- [WORK TASK]:
Below are records; the lines starting at the one with "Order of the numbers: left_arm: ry" and ending at the one with "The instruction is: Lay" must be reproduced exactly, both included. Pictures must not appear.

Extracted data entries:
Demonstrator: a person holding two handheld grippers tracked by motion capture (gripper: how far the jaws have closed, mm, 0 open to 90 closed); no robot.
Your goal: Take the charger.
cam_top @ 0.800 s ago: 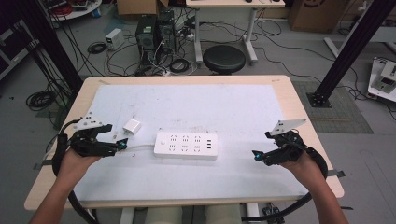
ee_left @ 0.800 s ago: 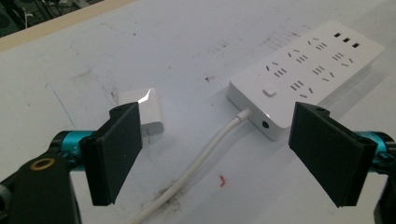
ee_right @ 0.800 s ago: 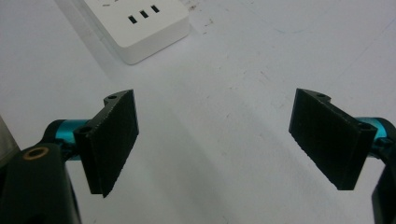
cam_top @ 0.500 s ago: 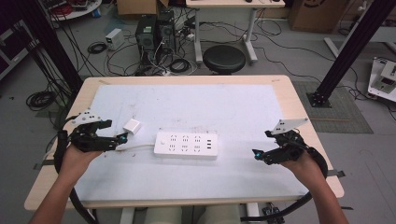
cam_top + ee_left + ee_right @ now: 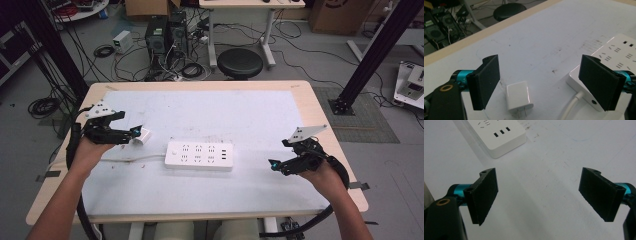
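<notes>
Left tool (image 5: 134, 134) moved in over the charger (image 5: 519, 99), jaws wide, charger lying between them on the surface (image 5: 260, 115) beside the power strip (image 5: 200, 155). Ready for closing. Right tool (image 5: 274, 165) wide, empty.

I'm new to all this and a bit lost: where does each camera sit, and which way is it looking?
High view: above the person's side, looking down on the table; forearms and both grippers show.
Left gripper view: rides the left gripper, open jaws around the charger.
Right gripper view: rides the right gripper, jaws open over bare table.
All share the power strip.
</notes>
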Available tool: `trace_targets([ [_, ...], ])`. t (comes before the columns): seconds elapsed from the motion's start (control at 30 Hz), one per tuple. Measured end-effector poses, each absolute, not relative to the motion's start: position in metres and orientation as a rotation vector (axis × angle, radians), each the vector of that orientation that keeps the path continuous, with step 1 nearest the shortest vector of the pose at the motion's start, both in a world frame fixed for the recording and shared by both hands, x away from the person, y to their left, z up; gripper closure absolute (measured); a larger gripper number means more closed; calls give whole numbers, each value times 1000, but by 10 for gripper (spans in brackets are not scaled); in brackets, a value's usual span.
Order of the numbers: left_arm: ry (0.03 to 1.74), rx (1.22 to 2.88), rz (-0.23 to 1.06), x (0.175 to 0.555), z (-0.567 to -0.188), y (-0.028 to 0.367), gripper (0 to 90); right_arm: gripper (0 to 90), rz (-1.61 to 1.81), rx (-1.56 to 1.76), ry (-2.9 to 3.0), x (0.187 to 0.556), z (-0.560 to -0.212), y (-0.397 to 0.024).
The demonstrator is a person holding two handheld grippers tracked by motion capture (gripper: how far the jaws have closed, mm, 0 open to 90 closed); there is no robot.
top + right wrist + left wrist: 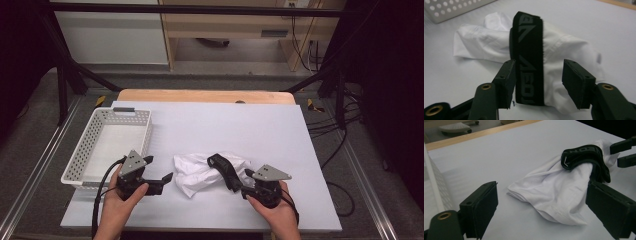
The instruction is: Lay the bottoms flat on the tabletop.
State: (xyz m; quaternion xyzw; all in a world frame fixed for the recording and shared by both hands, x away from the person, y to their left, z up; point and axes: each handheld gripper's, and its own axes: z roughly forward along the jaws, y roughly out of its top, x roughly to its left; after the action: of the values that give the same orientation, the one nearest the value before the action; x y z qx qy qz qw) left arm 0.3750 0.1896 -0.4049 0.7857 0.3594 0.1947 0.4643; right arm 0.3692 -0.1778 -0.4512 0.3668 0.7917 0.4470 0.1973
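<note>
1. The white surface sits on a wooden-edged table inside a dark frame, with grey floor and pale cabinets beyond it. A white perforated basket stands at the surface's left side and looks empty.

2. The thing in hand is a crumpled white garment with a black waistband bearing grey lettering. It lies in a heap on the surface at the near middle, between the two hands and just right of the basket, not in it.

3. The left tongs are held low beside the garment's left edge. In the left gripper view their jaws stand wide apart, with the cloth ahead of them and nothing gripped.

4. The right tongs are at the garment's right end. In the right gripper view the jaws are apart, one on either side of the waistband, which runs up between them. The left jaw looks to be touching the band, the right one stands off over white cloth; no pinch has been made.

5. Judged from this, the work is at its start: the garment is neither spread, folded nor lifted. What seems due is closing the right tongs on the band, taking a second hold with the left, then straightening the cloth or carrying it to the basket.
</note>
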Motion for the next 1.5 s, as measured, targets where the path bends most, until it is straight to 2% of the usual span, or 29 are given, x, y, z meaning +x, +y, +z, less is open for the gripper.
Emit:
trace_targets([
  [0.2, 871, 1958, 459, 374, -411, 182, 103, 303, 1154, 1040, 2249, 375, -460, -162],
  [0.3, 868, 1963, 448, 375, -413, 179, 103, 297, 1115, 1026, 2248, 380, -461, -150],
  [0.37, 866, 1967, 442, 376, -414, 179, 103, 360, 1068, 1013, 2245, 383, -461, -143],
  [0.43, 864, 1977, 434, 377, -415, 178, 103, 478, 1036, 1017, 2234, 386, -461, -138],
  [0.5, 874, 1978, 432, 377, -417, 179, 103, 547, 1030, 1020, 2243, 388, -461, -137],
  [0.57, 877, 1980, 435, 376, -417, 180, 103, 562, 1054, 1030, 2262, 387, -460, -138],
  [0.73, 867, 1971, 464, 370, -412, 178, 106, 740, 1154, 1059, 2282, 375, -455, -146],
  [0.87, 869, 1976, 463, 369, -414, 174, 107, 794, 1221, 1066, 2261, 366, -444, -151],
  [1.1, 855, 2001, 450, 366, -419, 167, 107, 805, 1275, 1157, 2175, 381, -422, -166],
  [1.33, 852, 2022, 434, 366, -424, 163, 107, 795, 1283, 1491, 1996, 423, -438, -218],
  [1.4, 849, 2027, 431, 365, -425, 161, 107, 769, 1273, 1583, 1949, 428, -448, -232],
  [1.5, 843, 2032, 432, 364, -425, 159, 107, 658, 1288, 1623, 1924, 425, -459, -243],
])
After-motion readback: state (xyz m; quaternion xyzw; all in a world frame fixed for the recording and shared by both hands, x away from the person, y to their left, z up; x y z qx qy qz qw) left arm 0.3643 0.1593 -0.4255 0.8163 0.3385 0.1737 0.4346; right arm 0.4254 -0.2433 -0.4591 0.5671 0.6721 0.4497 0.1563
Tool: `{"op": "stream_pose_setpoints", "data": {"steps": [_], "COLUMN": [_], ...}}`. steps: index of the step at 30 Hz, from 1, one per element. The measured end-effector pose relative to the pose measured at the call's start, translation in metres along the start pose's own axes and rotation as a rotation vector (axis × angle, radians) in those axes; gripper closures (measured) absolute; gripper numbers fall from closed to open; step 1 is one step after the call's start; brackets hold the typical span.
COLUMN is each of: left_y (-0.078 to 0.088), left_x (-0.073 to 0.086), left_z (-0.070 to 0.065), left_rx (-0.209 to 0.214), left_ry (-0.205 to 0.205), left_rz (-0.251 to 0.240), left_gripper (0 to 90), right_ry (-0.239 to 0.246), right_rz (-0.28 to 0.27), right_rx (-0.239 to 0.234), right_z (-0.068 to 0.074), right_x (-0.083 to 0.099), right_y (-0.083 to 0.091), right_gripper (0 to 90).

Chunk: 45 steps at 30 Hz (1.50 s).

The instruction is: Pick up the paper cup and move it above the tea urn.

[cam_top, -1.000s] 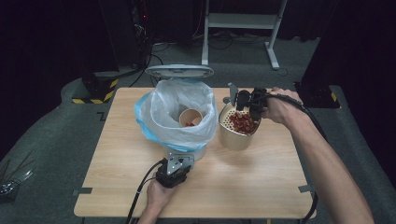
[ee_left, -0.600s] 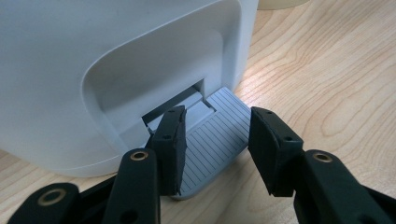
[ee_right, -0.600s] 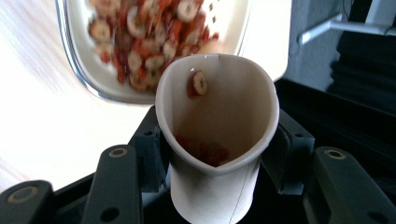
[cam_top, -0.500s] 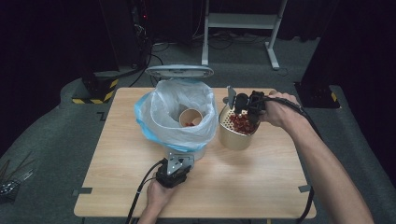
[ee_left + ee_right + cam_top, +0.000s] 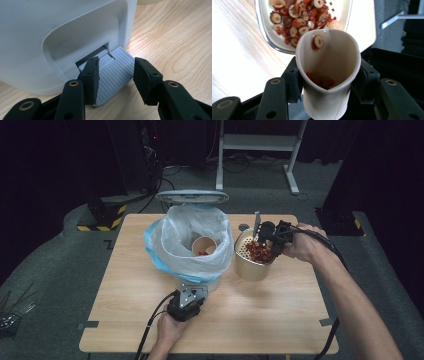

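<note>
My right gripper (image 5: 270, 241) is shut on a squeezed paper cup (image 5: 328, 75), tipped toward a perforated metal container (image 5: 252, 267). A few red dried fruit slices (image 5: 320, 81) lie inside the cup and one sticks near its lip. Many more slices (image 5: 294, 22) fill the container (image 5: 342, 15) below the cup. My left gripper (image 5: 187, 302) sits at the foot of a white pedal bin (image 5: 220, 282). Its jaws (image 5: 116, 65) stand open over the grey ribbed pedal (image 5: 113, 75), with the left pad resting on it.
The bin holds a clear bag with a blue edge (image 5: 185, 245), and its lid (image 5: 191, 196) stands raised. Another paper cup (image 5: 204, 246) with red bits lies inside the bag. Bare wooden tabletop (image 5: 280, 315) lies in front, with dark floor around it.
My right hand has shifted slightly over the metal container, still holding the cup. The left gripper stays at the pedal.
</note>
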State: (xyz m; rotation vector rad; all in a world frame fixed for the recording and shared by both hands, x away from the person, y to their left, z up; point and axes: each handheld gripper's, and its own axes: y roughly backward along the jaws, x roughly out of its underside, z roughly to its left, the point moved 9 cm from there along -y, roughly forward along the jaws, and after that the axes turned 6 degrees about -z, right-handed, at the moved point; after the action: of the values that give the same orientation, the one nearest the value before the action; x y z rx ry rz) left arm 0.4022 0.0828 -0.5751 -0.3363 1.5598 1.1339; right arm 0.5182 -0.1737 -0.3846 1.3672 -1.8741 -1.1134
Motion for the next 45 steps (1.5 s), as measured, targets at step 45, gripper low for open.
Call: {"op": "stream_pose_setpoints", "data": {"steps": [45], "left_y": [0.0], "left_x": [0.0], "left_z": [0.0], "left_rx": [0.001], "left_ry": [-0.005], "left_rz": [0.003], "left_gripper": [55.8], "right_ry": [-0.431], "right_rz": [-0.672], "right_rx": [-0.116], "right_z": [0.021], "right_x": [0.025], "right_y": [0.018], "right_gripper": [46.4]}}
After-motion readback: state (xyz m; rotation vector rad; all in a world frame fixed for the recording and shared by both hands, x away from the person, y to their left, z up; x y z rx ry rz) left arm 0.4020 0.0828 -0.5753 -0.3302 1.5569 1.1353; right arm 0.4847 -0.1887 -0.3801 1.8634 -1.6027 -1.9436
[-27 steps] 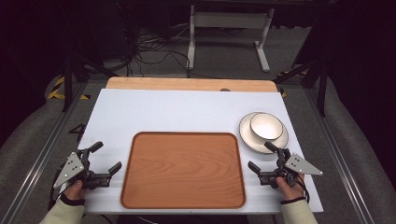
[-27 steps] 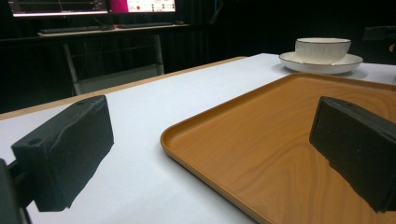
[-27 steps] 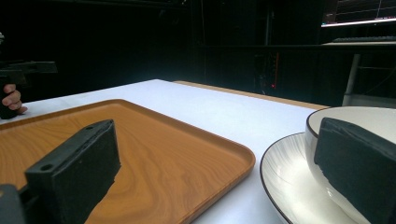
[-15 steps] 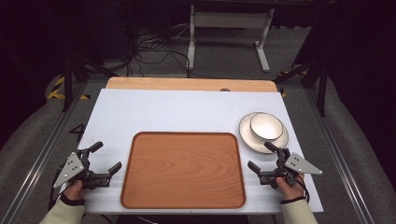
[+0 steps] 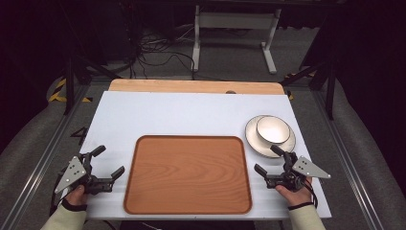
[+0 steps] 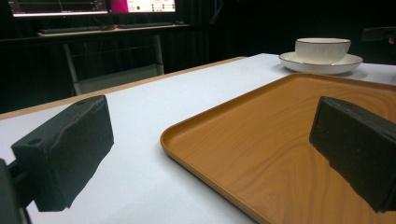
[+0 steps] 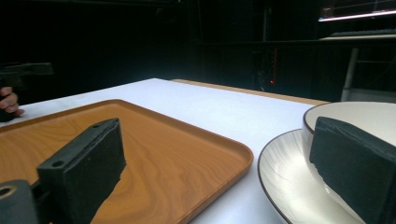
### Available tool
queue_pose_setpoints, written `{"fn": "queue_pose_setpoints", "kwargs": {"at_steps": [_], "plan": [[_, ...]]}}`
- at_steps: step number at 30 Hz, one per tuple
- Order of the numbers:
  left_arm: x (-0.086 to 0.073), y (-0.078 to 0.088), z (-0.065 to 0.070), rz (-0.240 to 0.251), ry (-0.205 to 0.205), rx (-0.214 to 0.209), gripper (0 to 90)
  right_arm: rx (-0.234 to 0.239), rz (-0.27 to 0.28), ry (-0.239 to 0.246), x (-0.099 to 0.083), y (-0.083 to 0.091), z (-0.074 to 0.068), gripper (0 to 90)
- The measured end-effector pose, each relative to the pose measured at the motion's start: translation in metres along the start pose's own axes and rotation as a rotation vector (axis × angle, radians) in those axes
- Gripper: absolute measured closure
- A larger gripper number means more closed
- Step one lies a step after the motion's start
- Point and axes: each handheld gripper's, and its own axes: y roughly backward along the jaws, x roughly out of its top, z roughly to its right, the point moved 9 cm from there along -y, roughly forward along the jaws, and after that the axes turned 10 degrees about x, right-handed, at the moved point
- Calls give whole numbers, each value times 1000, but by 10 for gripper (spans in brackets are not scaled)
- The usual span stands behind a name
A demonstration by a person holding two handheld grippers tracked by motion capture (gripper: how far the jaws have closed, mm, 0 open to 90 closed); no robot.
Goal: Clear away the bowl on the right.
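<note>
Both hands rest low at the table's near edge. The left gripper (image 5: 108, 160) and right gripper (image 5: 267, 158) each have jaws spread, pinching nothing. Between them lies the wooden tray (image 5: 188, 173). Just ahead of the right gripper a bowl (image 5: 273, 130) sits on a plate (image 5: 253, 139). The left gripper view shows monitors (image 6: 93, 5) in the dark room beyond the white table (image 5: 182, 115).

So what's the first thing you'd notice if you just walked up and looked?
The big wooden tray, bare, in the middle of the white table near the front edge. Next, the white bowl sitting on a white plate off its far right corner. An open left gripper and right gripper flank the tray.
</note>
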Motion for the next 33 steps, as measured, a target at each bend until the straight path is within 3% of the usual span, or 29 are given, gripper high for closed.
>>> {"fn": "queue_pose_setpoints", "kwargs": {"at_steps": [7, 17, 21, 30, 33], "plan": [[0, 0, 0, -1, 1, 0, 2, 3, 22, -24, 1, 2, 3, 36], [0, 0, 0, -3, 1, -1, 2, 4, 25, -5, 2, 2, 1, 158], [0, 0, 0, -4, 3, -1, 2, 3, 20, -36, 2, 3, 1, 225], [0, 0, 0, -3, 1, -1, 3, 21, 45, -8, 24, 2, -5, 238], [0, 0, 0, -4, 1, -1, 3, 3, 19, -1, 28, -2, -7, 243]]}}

- [FINISHED TASK]:
Order of the numbers: left_arm: ry (0.03 to 1.74), rx (1.22 to 2.88), rz (-0.23 to 1.06), x (0.175 to 0.555), z (-0.567 to -0.188), y (-0.028 to 0.367), gripper (0 to 90); right_arm: gripper (0 to 90), rz (-1.61 to 1.81), rx (-1.56 to 1.76), ry (-2.9 to 3.0), x (0.187 to 0.556), z (-0.560 to -0.212), y (-0.397 to 0.024).
The demonstrator is a person holding two handheld grippers tracked by motion capture (gripper: how far the jaws have closed, mm, 0 open to 90 closed); there is no robot.
top + right wrist + left wrist: 
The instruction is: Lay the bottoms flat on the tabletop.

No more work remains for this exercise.